Oyster farming was so successful in Elkhorn Slough that it once supplied 16% of California’s total annual harvest. In 1931 alone, West Coast Oyster Farms planted 15 million baby Pacific oysters in Elkhorn Slough on floating rafts.

Since the 1970s, though, researchers have not spotted any significant populations of Pacific oysters in the slough. And the Olys are on life support.

By 2007, researchers estimated there were only 5,000 Olympias in Elkhorn Slough, where once there were millions. And by 2018, that figure fell to fewer than 1,000, prompting scientists to put 2,500 lab-produced baby oysters into the slough.

Most of the oysters survived, but they had no offspring. So in early June, scientists stepped up their efforts and took about 600 adult oysters from the slough and placed them into rows and rows of containers at Moss Landing Marine Lab.

Juvenile Olympia oysters growing on old clamshells are tied to stakes for placement in the mudflats at Elkhorn Slough Reserve by Monique Fountain (front) and Kerstin Wasson in Moss Landing. (Karl Mondon/Bay Area News Group) 

Researchers heated the water in the containers to between 60 and 64 degrees Fahrenheit, hoping that love would soon be in the water. In the wild, those ideal temperatures for fertilization occur only one or two times a year.

“Olympias are different than other oysters because they do internal fertilization,” Harris said. “The females collect the sperm and fertilize their eggs in their mantle cavity. Then after about two weeks of brooding, the females release live larvae.”

After one to two weeks in the warm water, Harris said, microscopic baby oyster larvae were swimming free. He and his colleagues then filtered them into different containers containing hard shells and ceramic tiles in the hopes that the larvae would find a hard surface to attach themselves to so they could grow into oysters.

At the two-month mark, about 9,000 baby oysters were the size of a Sharpie dot. After four months, they were the size of dimes.

In early December, the research team and dozens of eager volunteers arrived at the slough in knee-high boots, chest waders and wetsuits to trek through the sulfur-rich mud during low tide.

The shells and tiles were then hung with zip ties connected to poles stuck in the mud, allowing the young oysters to stay off the mucky bottom of the slough.

Kerstin Wasson carries stakes holding juvenile Olympia oysters to the mudflats at Elkhorn Slough in Moss Landing, Calif. The native oysters have been in decline for decades but are now the focus of an intensive restoration project. (Karl Mondon/Bay Area News Group) 

“I was mainly thinking of setting the oysters at the right height because if they’re too low they suffocate in the mud,” said Rikke Jeppesen, an estuarine ecologist at the Elkhorn Slough Reserve. “And if they’re too high, they get overgrown by nonnative species.”

No one really knows what’s going wrong at Elkhorn.
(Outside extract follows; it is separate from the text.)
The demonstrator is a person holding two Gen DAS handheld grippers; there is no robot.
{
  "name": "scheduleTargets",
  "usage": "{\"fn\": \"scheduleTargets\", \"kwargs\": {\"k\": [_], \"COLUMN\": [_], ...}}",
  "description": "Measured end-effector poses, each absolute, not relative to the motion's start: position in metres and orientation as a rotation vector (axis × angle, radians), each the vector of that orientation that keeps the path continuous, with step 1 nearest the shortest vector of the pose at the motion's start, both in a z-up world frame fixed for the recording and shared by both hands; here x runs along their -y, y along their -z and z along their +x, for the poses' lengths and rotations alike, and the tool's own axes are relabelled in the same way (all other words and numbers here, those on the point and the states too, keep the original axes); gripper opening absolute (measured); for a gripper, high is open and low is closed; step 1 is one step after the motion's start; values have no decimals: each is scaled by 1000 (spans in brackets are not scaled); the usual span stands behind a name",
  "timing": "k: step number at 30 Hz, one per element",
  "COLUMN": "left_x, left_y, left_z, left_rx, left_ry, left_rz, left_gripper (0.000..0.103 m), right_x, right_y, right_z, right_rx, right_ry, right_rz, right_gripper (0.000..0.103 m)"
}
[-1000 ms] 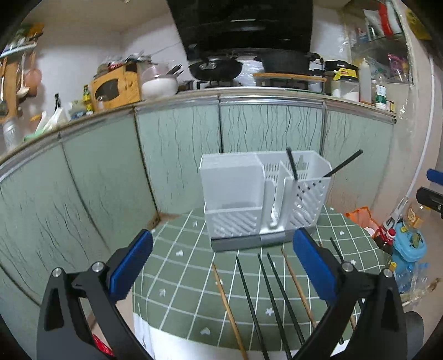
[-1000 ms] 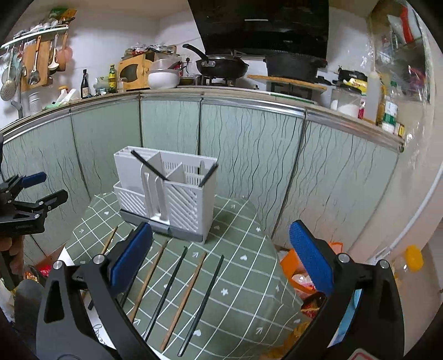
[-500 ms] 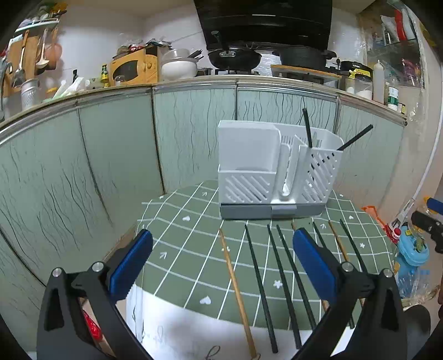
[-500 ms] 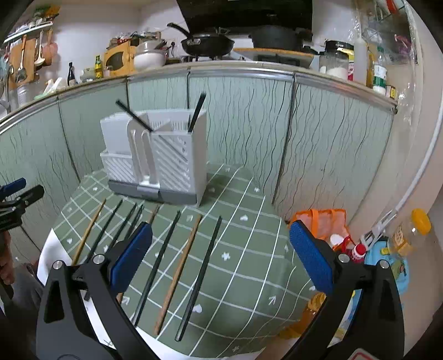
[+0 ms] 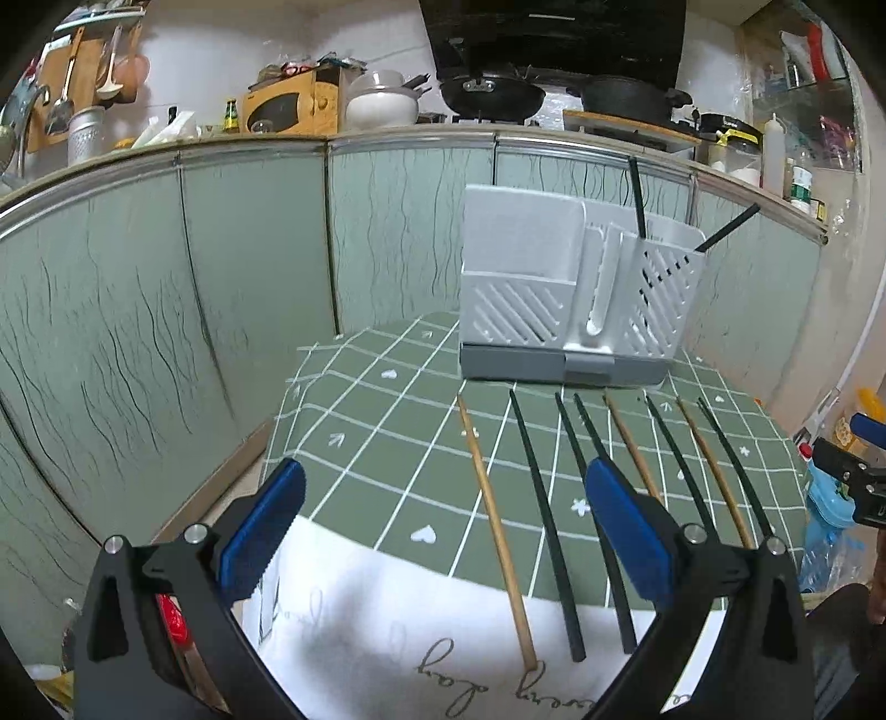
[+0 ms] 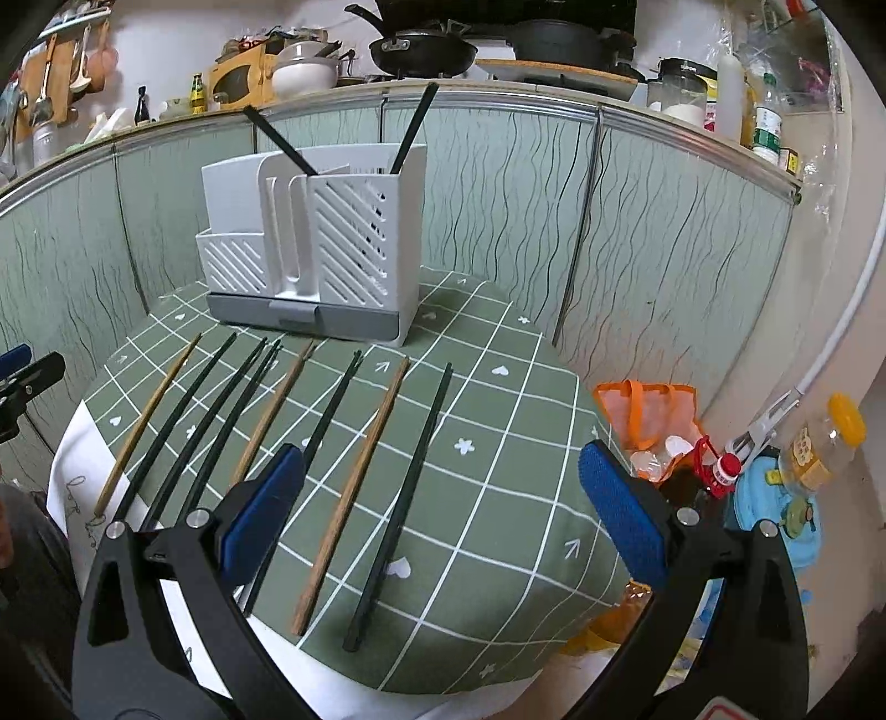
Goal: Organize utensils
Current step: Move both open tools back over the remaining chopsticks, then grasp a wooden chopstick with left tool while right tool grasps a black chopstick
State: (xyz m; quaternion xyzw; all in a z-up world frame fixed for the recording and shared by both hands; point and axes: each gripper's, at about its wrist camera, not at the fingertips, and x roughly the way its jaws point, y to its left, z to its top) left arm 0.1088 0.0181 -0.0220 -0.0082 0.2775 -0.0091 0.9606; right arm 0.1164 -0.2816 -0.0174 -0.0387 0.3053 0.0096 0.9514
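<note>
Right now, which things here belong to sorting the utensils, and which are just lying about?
Job:
- white slatted plastic utensil holder, two black chopsticks already standing in it
- loose black chopsticks and brown wooden chopsticks lying on the green checked tablecloth
- left hand-held gripper and right hand-held gripper, both open and empty

Lying about:
- orange mesh bag
- black frying pan
</note>
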Motion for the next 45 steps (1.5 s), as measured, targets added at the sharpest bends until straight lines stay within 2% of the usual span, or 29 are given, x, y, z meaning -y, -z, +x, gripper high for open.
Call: {"fn": "scheduleTargets", "kwargs": {"k": [7,9,10,15,17,20,25,33,37,41,45], "left_x": [-15,-14,-13,-9,-6,-2,-2,0,1,4,8], "left_y": [38,42,45,55,60,69,79,87,94,96,97], "left_z": [106,105,106,108,109,112,114,116,119,118,115], "left_rx": [-585,-592,-601,-641,-658,-692,-732,-762,-791,-791,-784], "left_ry": [10,12,12,26,36,44,68,82,92,89,74], "left_rz": [11,18,22,13,13,11,-11,-11,-25,-19,-1], "left_gripper": [99,95,89,77,71,61,52,44,33,31,27], "right_x": [276,276,276,277,276,274,274,269,265,265,262], "right_y": [31,35,38,50,56,64,74,78,84,91,92], "right_z": [112,112,112,114,115,116,115,110,112,113,110], "right_rx": [-637,-651,-659,-715,-735,-759,-780,-783,-809,-838,-836], "right_ry": [-3,1,7,21,22,19,6,-11,-7,-2,8], "right_rz": [-85,-85,-83,-49,-42,-24,-2,7,-1,14,14], "right_gripper": [95,95,94,79,67,58,51,45,34,24,22]}}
But researchers do have their guesses.

One possibility, Harris said, is that the oysters are focusing too much of their energy on survival rather than reproducing.

Oysters filter water, but they don’t digest everything they filter, Harris explained. The particles that they don’t absorb in their tissues are excreted as pseudofeces, tiny mucus packages deposited onto the slough floor. The process forces the oysters to expend energy that might have been used to make babies.
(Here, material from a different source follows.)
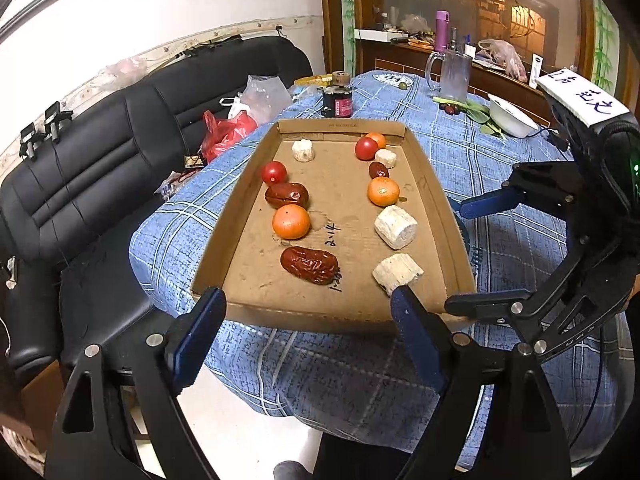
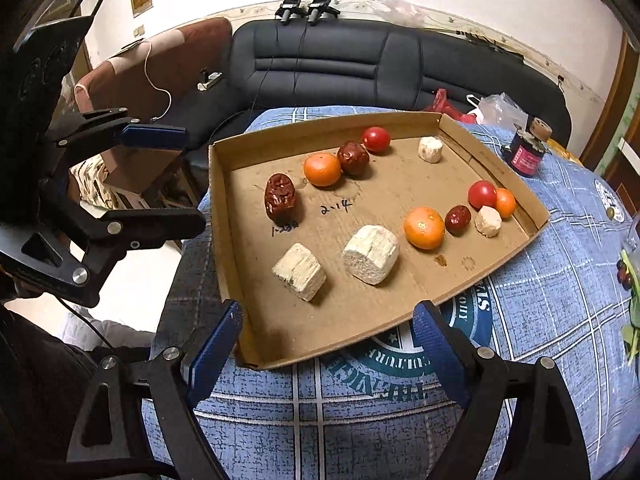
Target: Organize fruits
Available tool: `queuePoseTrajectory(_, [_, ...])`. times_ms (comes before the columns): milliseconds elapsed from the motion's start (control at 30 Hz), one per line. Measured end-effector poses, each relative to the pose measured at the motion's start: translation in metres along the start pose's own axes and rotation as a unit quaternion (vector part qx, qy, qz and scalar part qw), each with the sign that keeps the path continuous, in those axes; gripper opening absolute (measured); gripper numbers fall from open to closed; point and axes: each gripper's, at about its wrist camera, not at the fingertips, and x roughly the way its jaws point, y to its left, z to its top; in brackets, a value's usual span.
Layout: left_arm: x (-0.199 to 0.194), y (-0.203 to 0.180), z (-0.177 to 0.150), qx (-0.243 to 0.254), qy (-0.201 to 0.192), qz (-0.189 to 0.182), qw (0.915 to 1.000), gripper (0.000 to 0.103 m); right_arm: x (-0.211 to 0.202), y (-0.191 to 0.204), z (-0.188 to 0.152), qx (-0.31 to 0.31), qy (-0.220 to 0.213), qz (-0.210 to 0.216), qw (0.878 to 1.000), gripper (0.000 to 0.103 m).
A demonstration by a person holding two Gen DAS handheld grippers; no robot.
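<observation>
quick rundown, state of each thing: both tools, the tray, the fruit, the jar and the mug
left tool: open, empty
right tool: open, empty
cardboard tray: flat on the table, holding the fruit in two rows
fruit: loose, none gripped
dark jar: upright, stoppered
clear mug: upright, looks empty

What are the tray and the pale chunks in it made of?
Tray: corrugated cardboard, matte brown, with folded walls, stains and pen marks. Pale chunks: off-white, fibrous, rough-cut cylinders; they look like peeled sugarcane or yam pieces, but I cannot tell which.
</observation>
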Motion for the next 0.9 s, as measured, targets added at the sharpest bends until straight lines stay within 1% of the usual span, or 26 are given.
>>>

But determining if this is the reason for the lack of newborn oysters will be difficult because such a large number of factors affect the production of pseudofeces — everything from the salinity of the slough water to the amount of microscopic solids floating in it. Harris is now working on a project aimed at determining whether the age of the oysters and the temperature of the water could be affecting pseudofeces production.
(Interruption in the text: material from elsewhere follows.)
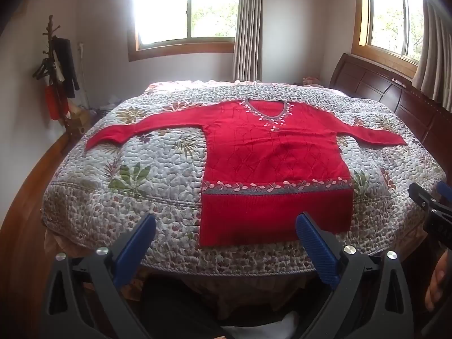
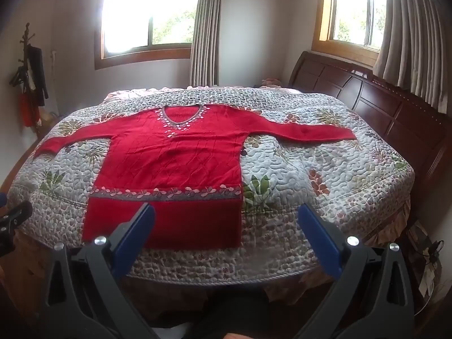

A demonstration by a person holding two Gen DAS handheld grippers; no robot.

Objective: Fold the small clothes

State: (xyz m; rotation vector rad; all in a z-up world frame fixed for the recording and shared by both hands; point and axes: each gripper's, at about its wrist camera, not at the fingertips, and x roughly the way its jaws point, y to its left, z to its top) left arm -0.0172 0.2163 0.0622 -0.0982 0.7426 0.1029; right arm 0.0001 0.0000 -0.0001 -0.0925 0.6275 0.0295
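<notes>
A red knitted sweater [image 1: 271,152] [image 2: 175,152] lies flat and face up on the quilted bed, both sleeves spread out sideways, its neckline at the far side and its hem near the front edge. My left gripper [image 1: 226,223] is open, held above the bed's front edge just short of the hem's left part. My right gripper [image 2: 226,212] is open too, hovering before the hem's right corner. Neither touches the sweater. The right gripper [image 1: 432,200] also shows at the right edge of the left wrist view.
The floral quilt [image 1: 158,175] [image 2: 310,169] covers the whole bed. A dark wooden headboard [image 2: 381,104] runs along the right. A coat rack with hanging clothes [image 1: 59,84] stands at the far left. A hand [image 1: 438,285] shows at the right.
</notes>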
To give Olympia oysters a fighting chance in Elkhorn Slough, Wasson and her team plan to grow 50,000 more oysters next year and plant them in different locations throughout the slough to see if they are more successful.

Chela Zabin, an ecologist at the Smithsonian Environmental Research Center in Tiburon, said oyster restoration projects as a whole face an uphill climb.

“For the future, there’s definitely a lot of concerns,” she said. “They mostly have to do with climate change.”